The response must consist of the lines below from the one with "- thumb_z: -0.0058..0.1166" through the one with "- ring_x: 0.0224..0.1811", exactly as they appear and with both ends kept.

══ Data provided

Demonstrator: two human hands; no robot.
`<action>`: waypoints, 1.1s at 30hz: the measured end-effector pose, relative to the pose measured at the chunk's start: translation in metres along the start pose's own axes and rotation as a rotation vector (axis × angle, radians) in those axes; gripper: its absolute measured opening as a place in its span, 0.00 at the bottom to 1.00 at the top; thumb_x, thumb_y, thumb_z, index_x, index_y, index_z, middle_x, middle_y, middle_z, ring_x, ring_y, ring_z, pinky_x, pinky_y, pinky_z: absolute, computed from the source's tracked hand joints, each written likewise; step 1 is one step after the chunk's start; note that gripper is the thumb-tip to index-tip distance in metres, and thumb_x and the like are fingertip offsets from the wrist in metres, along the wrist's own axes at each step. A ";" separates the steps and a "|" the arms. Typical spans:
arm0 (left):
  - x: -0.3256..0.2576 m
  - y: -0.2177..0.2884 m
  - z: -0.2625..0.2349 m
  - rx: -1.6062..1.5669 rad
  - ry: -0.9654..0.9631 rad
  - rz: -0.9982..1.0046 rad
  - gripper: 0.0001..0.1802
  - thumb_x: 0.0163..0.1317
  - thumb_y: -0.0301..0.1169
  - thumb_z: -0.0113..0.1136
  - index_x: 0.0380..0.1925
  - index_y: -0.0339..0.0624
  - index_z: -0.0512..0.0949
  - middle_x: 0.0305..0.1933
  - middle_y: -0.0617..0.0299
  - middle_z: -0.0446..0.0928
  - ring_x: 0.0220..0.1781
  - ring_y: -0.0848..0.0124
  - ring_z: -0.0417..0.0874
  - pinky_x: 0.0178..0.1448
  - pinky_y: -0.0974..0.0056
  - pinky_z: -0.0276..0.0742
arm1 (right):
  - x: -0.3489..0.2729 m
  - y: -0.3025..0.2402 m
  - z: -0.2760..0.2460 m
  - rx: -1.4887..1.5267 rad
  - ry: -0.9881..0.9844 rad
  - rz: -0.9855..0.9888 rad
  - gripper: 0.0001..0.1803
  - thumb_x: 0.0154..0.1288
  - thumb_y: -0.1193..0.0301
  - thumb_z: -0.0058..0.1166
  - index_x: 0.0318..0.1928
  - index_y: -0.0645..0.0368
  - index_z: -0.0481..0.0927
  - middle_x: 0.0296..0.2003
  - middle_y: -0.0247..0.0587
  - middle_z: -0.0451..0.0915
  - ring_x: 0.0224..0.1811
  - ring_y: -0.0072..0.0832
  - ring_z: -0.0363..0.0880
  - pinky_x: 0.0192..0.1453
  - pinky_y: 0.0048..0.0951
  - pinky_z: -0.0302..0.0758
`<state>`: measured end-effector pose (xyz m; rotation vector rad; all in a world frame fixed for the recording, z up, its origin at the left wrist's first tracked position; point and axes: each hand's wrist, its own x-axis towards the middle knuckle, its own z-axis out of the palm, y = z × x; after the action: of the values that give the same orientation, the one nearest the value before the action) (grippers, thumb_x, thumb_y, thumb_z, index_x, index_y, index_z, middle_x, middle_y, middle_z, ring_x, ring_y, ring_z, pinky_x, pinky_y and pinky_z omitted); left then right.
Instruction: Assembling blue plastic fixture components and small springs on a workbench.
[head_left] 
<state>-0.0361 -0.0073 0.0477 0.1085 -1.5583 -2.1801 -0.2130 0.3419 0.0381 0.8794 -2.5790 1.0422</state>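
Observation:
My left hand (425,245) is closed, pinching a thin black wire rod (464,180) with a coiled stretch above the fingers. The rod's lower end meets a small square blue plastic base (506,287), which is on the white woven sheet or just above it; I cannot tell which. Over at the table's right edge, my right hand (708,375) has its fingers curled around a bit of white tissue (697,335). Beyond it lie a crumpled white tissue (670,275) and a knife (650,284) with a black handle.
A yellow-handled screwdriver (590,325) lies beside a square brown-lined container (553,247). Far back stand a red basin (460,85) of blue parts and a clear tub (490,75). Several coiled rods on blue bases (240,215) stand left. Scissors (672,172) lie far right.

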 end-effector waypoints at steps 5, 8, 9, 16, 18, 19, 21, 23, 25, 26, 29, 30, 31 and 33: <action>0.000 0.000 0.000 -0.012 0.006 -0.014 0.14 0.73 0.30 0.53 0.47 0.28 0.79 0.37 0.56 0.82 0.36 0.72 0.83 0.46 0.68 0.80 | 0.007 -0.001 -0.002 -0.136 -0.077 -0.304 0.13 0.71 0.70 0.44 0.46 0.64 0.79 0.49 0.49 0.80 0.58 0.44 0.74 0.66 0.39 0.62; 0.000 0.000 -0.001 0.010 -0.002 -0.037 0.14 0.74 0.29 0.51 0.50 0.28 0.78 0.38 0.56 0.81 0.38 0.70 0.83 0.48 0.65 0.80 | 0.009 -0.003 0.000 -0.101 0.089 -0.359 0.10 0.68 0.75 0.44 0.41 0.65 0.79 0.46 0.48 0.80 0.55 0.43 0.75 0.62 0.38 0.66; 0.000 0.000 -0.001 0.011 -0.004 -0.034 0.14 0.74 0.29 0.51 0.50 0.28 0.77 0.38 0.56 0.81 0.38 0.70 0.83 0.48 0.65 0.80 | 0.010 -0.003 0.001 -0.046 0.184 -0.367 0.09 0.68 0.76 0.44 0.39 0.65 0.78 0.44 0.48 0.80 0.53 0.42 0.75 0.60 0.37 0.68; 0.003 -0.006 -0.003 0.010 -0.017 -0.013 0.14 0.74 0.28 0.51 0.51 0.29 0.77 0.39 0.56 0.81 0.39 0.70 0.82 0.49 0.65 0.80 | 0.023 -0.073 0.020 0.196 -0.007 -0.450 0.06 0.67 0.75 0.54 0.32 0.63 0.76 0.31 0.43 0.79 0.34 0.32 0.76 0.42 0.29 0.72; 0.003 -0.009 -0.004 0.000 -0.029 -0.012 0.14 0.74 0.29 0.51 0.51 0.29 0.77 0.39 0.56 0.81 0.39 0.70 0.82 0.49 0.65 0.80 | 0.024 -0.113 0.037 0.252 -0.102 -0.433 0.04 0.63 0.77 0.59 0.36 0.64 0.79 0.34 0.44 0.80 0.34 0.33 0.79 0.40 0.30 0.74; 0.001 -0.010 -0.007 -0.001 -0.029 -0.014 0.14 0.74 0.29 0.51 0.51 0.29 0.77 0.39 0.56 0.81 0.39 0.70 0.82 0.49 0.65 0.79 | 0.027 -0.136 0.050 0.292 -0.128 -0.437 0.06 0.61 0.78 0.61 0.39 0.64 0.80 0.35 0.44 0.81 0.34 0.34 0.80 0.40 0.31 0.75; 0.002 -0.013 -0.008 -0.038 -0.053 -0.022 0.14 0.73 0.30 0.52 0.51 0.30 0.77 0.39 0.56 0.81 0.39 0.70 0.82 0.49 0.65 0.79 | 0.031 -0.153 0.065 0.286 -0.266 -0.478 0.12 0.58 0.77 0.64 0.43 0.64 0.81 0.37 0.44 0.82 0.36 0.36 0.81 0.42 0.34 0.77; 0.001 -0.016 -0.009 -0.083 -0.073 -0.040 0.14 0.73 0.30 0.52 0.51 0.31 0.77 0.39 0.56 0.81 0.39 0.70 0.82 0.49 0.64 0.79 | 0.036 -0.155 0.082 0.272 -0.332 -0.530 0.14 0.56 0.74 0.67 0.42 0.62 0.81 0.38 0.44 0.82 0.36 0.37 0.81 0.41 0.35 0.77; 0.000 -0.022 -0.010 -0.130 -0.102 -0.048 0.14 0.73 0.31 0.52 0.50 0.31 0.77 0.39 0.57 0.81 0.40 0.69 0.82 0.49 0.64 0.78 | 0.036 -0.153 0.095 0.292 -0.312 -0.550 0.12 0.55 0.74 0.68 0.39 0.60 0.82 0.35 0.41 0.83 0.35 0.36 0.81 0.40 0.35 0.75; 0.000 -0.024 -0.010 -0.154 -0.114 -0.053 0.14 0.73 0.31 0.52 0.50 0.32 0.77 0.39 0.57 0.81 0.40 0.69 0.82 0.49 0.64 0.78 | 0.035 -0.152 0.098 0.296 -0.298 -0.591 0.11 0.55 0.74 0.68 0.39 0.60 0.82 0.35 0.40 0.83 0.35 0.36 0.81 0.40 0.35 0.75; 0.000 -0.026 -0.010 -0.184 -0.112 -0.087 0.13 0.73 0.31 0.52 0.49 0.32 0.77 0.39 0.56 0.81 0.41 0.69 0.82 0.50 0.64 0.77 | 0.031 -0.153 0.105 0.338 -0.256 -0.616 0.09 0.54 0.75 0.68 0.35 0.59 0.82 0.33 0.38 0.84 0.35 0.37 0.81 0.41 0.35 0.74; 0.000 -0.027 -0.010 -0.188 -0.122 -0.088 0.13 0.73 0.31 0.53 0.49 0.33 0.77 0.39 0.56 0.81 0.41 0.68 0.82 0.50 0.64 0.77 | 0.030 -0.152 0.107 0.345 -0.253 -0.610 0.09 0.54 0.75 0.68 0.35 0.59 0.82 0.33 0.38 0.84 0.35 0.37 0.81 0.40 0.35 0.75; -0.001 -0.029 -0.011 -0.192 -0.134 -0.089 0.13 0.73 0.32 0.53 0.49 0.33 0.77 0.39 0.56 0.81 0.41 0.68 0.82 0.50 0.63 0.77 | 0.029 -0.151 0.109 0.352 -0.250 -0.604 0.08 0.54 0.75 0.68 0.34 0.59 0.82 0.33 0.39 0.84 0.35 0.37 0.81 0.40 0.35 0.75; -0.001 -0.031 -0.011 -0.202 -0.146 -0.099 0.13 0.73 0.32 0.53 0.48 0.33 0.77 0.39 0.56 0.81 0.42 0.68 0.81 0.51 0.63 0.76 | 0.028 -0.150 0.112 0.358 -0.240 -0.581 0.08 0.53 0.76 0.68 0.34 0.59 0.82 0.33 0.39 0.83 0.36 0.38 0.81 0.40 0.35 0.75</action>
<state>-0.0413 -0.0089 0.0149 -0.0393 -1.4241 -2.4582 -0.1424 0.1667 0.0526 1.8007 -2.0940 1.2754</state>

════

## Exercise response
  - thumb_z: -0.0058..0.1166
  - index_x: 0.0318..0.1928
  - index_y: -0.0645..0.0368
  - index_z: -0.0481..0.0927
  - middle_x: 0.0296..0.2003
  - middle_y: -0.0247..0.0587
  - middle_z: -0.0451..0.0915
  - ring_x: 0.0224..0.1811

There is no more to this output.